#### Aim of the task:
Determine how many lines below include the string "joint". Reply with the number only.

[Collected data]
......

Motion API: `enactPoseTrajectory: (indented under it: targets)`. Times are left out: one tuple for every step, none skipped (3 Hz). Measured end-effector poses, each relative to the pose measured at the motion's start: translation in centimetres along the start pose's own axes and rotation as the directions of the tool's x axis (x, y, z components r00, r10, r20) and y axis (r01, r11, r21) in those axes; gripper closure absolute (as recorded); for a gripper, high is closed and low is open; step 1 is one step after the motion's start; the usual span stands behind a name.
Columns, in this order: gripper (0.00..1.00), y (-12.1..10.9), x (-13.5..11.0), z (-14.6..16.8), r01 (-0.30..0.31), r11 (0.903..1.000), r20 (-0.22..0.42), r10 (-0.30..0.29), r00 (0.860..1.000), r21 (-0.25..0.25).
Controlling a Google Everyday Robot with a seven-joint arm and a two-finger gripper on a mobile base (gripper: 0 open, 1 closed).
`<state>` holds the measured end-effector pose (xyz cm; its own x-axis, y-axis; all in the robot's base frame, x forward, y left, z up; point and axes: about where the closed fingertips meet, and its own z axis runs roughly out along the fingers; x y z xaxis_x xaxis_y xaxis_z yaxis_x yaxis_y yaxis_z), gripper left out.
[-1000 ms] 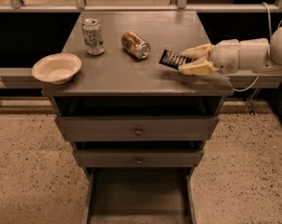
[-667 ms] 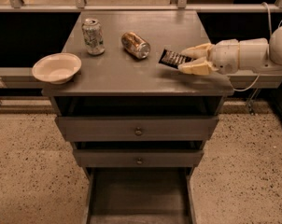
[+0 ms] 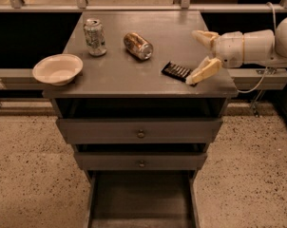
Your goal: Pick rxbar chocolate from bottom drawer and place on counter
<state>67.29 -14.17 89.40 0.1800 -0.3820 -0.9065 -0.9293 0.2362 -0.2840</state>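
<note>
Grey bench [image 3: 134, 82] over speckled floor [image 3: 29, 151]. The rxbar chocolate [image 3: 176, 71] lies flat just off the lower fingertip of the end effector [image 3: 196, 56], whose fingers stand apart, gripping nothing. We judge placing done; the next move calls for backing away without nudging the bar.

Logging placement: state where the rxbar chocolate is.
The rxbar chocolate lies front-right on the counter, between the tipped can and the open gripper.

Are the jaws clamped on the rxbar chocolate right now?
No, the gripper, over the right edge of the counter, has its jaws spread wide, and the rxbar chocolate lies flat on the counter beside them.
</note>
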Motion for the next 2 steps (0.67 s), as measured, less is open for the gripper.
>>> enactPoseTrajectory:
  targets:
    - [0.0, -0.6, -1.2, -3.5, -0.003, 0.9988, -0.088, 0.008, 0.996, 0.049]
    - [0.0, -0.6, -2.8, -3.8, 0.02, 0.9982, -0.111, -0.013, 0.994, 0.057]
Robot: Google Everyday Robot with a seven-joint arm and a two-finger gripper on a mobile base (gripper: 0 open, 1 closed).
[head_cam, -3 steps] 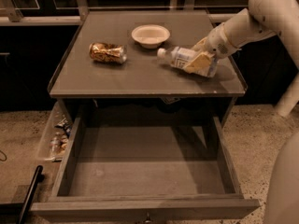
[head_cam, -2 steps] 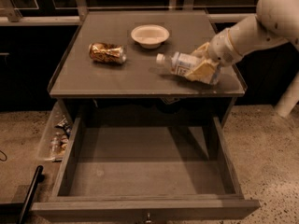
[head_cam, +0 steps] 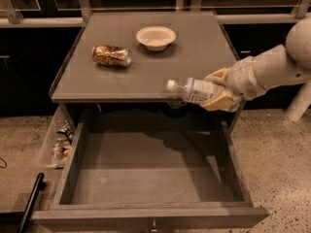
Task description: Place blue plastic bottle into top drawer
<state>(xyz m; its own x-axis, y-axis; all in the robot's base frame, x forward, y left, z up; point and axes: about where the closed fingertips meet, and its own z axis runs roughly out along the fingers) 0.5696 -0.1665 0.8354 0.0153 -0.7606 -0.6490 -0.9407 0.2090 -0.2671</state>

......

#### Response box:
2